Bu yazı Pazar’ınızın içine edebilir!

Kusura bakmayın, bugün bu satırların yazarı “okunsun” diye yazmıyor.

Bugün bu satırların yazarı, tarihe kayıt çakmak için, oldukça önemsiz bir şekilde kelimeleri yan yana getirerek biraz serzeniş, biraz tahlil, biraz eleştiri, biraz özeleştiri karalayacak…

Bugün Pazar yine…

Ne garip bir süreçten geçiyoruz, farkında mısınız?

Güya “yerel seçim” var haftaya ama konuştuklarımızın, yaşadıklarımızın “yerel seçimle” uzaktan yakından alakası yok.

Ortalık toz duman… “Taraf” olmaktan ziyade “objektif de” olunamıyor artık…

Her kademede riyakârlık, yalan dolan doruk yapmış vaziyette.

Siyasetçiler bağırarak, çemkirerek “üstünlük” kurmaya çalışıyor.

Koca başbakan, mitinglerinde “yuhalatmayı” siyaset sanıp, acayip bir ruh haliyle “egemenlik” peşinde…

Başbakan bağırıp çağırarak, tehdit edip hedef göstererek, kalabalıklara “cambazı” göstererek “kendi” naylon gündemini “ulusal meseleymiş” gibi göstermeye uğraşıyor.

Oysa Başbakan, 2007 seçimleri sonrası “balkon konuşmasında” nasıl da güven vermişti hepimize… Temkinli de olsam yine o dönemde, “lider” olarak görmüştüm….

Yanılmışım…

14 yaşında bir ölü çocuğun hatırasının, otoyoldan, özel hastaneden, köprüden, tünelden daha önemli ve “manalı” olduğunu inkar ediyor Başbakan…

Ya İzmir adayı?

Binali Yıldırım…

Yanılmışım onda da…

Twitter yasağının Binali Yıldırım’dan çıktığını öğrendiğimde de benim için “her şey” bitti…

Hele Binali Yıldırım’ın yasağı “…Amerika Devlet Başkanı’na hakaret ettiğinizde adamı ortadan kaldırıyorlar. (…) Bu durumu ben istemedim.
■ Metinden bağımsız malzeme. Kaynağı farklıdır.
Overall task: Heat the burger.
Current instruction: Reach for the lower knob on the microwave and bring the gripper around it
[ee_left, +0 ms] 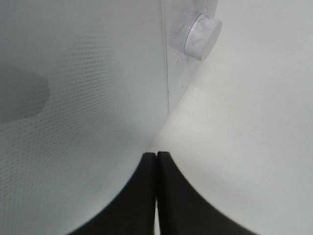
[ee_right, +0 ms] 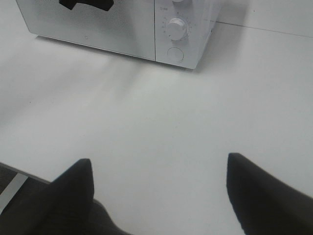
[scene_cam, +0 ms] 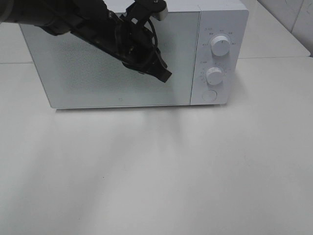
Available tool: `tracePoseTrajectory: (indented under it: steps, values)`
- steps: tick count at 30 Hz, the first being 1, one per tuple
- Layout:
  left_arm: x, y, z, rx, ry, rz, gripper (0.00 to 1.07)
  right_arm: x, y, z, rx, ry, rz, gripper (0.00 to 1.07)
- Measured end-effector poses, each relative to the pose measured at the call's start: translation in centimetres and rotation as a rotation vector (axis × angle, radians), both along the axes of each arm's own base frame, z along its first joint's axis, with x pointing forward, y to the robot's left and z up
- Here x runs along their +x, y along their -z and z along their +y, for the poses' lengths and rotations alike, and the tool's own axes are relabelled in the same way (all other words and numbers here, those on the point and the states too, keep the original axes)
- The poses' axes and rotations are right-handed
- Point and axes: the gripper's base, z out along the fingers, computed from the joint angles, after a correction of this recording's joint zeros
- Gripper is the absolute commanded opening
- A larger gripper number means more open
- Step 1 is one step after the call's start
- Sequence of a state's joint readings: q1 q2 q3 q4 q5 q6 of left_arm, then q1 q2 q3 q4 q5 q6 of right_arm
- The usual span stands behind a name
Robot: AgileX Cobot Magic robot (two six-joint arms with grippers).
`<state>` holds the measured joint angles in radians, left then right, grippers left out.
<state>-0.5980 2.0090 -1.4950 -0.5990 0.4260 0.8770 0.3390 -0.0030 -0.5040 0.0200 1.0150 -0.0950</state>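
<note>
Hovering close in front of the microwave [scene_cam: 235,73], toward the right side of its shut door [scene_cam: 88,83], my left gripper [scene_cam: 164,75] has its fingers [ee_left: 142,200] pressed together with nothing between them. My right gripper [ee_right: 159,178] hangs over the white table [scene_cam: 156,171] on the near side, spread wide and empty. Where the burger is I cannot tell.

Your white microwave [scene_cam: 112,83] stands upright, front facing you, with its pale frosted door [scene_cam: 88,73] fully shut. Its right panel carries two white dials [scene_cam: 220,46] above a round button [scene_cam: 209,95]. The burger is out of your sight.
</note>
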Motion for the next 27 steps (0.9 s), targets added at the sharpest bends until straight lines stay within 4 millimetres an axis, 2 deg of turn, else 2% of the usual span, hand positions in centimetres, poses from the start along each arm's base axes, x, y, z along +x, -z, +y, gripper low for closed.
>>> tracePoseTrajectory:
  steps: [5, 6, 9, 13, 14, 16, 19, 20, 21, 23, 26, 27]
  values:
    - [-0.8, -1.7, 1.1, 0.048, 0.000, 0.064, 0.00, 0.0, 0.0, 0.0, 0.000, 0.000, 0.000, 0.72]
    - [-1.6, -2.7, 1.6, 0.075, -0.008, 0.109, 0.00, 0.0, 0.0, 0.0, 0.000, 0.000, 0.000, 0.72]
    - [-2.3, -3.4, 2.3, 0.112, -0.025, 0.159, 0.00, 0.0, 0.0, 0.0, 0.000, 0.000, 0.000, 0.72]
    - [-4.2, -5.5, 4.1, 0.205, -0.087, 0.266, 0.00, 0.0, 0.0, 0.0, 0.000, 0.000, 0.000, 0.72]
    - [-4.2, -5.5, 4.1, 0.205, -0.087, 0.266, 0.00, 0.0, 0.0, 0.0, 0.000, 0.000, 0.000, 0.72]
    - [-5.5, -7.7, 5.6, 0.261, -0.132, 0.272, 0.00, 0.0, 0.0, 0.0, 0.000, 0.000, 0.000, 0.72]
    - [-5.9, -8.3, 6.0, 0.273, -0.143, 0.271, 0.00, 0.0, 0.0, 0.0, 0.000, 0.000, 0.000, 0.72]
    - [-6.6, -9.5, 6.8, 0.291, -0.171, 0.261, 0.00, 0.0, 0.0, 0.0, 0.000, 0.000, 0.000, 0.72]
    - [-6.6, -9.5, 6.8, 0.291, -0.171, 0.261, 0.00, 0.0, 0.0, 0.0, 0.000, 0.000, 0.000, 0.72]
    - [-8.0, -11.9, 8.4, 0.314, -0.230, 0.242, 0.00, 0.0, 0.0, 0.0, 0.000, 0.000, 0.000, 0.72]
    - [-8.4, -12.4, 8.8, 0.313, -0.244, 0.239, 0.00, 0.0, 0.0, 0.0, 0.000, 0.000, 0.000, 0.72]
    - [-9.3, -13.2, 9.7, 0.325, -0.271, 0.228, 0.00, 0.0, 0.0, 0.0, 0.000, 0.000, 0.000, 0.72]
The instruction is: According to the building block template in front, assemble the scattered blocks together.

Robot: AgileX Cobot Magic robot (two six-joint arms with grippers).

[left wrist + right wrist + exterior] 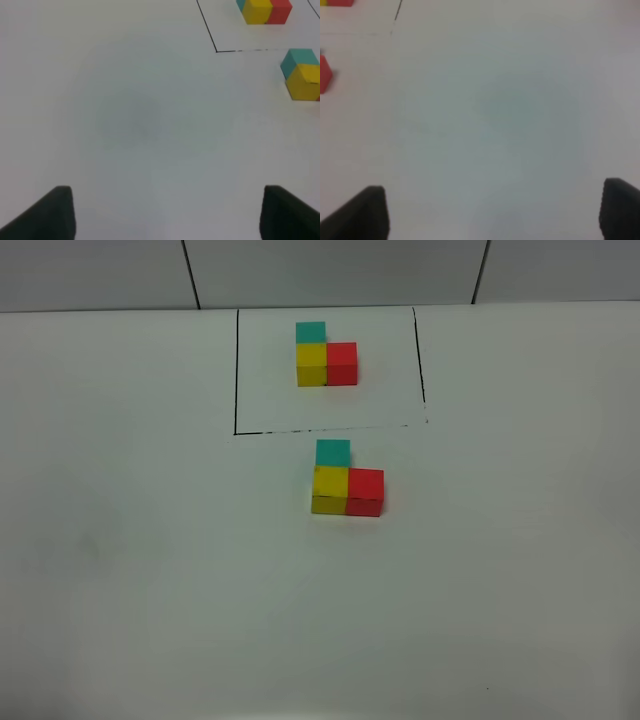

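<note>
The building block template (326,361), a teal, yellow and red L, sits inside the black-outlined rectangle (236,390) at the back; the left wrist view catches it (265,11) too. In front of the outline the scattered blocks stand joined in the same L: teal cube (333,452) behind yellow cube (329,488), red cube (365,490) to the yellow one's right. My left gripper (167,212) is open over bare table, well to the left of the teal cube (299,57) and yellow cube (306,82). My right gripper (495,215) is open too, with the red cube (324,74) at the frame's edge. Neither arm shows in the high view.
The white table (150,570) stretches wide around the blocks. A grey panelled wall (330,270) runs along its far edge. The outline's black line (207,27) passes ahead of the left gripper.
</note>
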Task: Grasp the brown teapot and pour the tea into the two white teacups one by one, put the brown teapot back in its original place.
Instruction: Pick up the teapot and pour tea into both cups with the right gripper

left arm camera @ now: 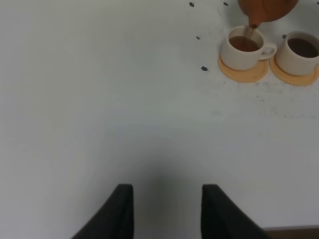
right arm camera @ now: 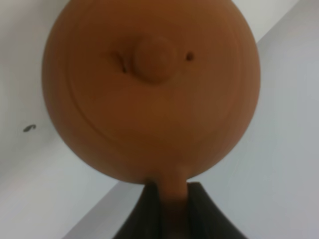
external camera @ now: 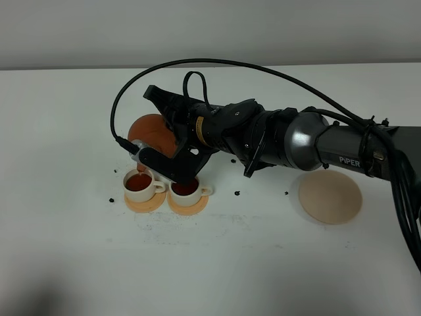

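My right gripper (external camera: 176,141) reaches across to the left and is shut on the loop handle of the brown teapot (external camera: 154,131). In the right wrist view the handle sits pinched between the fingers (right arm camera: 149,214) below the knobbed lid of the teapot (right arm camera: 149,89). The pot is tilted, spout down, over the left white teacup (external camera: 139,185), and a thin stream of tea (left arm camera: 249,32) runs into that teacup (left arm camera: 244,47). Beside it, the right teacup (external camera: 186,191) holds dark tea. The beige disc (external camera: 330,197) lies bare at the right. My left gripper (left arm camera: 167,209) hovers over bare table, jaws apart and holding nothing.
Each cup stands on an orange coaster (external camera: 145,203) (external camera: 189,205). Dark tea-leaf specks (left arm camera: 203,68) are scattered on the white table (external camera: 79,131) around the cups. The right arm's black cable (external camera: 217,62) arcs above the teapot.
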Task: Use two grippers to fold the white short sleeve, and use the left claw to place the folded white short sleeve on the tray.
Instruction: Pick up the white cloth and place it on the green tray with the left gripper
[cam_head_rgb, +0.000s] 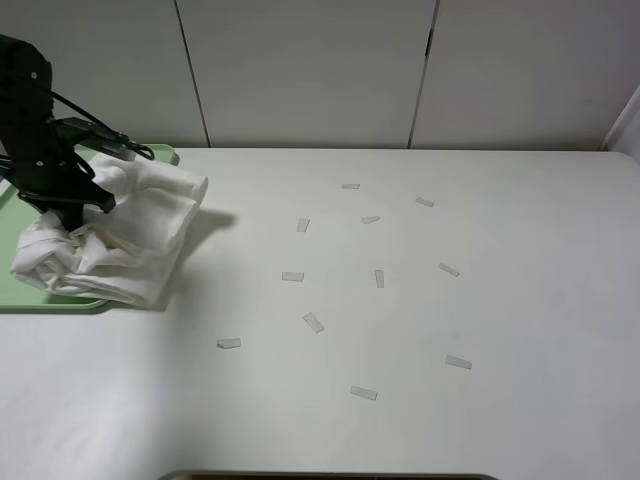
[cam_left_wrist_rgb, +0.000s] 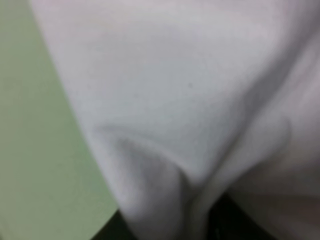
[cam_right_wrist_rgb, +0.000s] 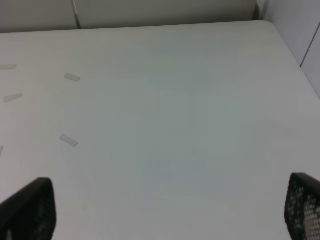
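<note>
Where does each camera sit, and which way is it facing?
Exterior high: mounted high, facing the table and wall; left arm over shirt and tray.
Left wrist: pressed close to white shirt, tray beside; gripper hardly visible.
Right wrist: low over bare table; both fingertips wide apart.
Shared: shirt and tray in exterior and left; tape scraps in exterior and right.

The bunched white short sleeve (cam_head_rgb: 115, 240) and the left tool (cam_head_rgb: 75, 205) block the tray (cam_head_rgb: 45, 298) at far left, while the tabletop (cam_head_rgb: 520, 300) rightward carries only flat tape scraps (cam_head_rgb: 313, 322).
</note>
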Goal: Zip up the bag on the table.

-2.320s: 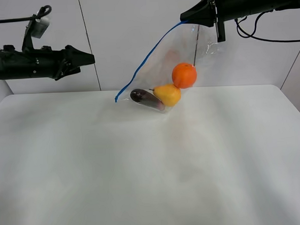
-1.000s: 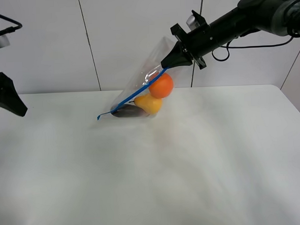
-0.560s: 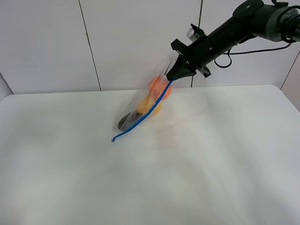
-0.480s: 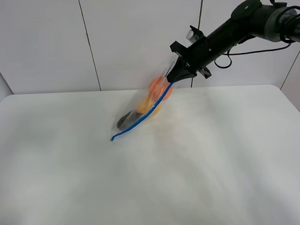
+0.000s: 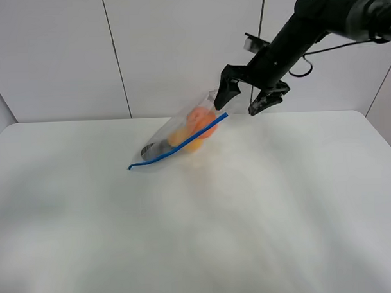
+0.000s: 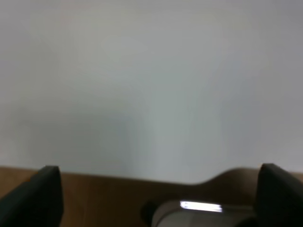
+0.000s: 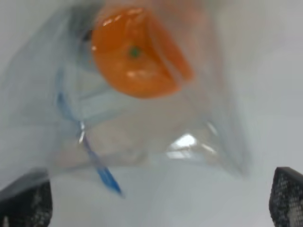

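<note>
The clear bag (image 5: 179, 130) lies tilted at the back of the white table (image 5: 249, 215), with the orange (image 5: 201, 120), the yellow fruit (image 5: 184, 138) and the dark eggplant (image 5: 149, 150) inside. Its blue zipper strip (image 5: 176, 144) runs along the front edge. My right gripper (image 5: 237, 105) is open just above the bag's right end and holds nothing. The right wrist view shows the orange (image 7: 137, 52) through the plastic and the blue strip (image 7: 92, 156) between the spread fingertips (image 7: 23, 203). My left gripper (image 6: 161, 196) is open, faces a blank pale surface, and is out of the exterior high view.
A white panelled wall (image 5: 115, 53) stands right behind the table's back edge. The right arm (image 5: 307, 20) reaches in from the upper right with a black cable hanging off it. A brown band (image 6: 94, 194) crosses the left wrist view.
My right gripper has opened and let go of the bag's corner. The bag has dropped and lies flatter, its blue strip's free end further left. The left arm has left the exterior view.
</note>
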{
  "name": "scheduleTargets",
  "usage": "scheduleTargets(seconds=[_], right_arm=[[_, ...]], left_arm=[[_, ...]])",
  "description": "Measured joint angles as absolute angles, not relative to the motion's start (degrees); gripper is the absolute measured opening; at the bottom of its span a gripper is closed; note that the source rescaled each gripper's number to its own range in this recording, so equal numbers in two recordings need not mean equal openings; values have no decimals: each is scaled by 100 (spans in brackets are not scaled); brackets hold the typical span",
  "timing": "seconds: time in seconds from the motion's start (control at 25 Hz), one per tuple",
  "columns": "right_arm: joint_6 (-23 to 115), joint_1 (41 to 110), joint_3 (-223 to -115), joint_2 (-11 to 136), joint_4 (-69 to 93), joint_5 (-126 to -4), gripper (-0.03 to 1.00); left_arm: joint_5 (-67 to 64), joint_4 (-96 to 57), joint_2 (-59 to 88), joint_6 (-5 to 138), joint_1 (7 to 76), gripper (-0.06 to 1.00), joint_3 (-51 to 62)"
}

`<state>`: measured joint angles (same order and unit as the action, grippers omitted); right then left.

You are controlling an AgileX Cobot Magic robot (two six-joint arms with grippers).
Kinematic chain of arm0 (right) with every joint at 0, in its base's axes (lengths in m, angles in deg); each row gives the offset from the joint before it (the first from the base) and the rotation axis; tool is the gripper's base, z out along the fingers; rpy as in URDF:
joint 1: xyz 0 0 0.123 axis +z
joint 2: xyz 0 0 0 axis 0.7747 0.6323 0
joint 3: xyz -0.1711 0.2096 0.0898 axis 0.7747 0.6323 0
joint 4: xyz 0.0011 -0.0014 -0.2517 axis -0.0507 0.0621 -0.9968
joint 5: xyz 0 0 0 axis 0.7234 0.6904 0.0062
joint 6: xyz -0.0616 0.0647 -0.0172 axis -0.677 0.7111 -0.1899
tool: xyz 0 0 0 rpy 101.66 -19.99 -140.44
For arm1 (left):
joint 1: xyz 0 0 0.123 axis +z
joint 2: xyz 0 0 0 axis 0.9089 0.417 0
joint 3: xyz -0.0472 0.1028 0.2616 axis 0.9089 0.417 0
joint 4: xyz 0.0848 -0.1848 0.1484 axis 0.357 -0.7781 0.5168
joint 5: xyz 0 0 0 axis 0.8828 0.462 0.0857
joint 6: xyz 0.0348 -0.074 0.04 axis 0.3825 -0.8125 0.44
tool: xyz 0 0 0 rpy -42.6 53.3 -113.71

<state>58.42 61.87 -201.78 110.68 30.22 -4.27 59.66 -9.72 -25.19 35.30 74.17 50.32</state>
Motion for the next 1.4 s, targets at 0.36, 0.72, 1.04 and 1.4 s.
scheduleTargets(seconds=[0.36, 0.72, 1.04, 1.4], right_arm=[[6327, 6026, -20178, 10376, 1642, -427, 100], [6218, 5275, -19240, 10055, 1474, -437, 100], [6094, 4323, -18945, 9811, 1251, -438, 100], [6049, 4296, -18112, 8839, 1133, -473, 100]], left_arm=[[5880, -972, -2623, 3530, 7417, 97, 5032], [5880, -972, -2627, 3530, 7417, 97, 5032], [5880, -972, -2627, 3526, 7417, 97, 5032], [5746, -972, -2627, 3526, 7417, 97, 5032]])
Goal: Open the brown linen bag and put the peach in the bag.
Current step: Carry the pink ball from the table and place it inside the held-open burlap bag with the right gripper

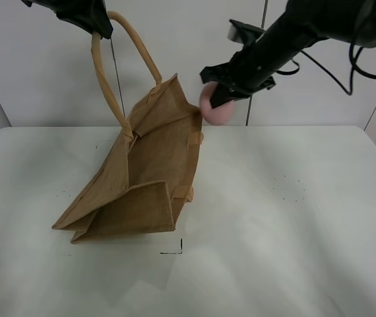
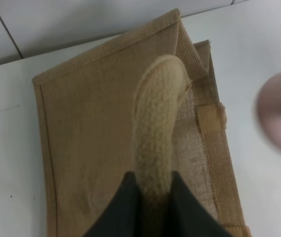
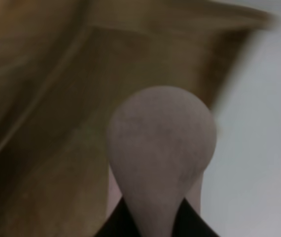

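The brown linen bag (image 1: pixel 142 178) stands tilted on the white table, its mouth open toward the upper right. My left gripper (image 1: pixel 99 26) is shut on one beige loop handle (image 2: pixel 155 133) and holds it up high. My right gripper (image 1: pixel 216 99) is shut on the dusty-pink peach (image 1: pixel 216 109) and holds it in the air right beside the bag's upper right rim. In the right wrist view the peach (image 3: pixel 162 143) sits between the fingers with the bag's open inside behind it. The peach (image 2: pixel 278 113) shows blurred in the left wrist view, beside the bag (image 2: pixel 91 128).
The white table (image 1: pixel 293 218) stretches to the right of and in front of the bag. A small black corner mark (image 1: pixel 175 249) lies just in front of the bag. A white wall stands behind.
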Robot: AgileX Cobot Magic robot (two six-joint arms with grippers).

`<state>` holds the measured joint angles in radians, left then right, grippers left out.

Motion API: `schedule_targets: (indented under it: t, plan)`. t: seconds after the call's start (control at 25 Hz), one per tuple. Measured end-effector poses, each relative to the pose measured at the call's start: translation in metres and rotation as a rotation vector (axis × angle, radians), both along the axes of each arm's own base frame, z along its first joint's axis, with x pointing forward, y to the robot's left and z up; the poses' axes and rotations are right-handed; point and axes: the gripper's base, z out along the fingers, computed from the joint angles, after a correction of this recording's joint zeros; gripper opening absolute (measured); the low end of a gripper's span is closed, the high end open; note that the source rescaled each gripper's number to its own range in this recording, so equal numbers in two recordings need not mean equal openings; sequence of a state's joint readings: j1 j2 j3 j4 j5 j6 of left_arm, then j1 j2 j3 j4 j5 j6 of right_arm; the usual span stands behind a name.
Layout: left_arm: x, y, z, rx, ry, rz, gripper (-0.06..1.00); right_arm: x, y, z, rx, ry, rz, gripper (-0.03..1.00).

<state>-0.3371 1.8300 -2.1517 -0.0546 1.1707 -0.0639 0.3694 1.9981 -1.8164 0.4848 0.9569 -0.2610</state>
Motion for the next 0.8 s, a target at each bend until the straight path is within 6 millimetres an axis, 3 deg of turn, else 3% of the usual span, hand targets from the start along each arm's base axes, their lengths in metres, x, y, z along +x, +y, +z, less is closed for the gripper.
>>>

Mahkeme de istemedi. Zorunlu olarak yapılan bir uygulamadır” sözleriyle savunmasını öğrendikten, dinledikten sonra…

Hakan Albayrak denen şahsın “taraflı değilim Tayyipçiyim” sözünü öğrendikten sonra…

İyice inandım Türkiye’nin içine virüs kaçtığına…

İyice inandım Türkiye’nin bir “format” ihtiyacına…

Ben Binali Yıldırım’ı eleştirdiğimde, AKP’ye muhalefet ettiğimde her yönden ve özellikle de son zamanlarda Binali Bey’in İzmir cahili “danışman kadrosuyla” “AKP’li” olduğunu iddia edenlerden aldığım akla ziyan ithamlar, iftiralar, hakaretler…

AKP’ye yakın, “abi” dediğim, saygı duyduğum bir meslektaşımdan aldığım “saldırgan” ithamına…

Yok yok… Gerçekten “sapla saman” karıştı…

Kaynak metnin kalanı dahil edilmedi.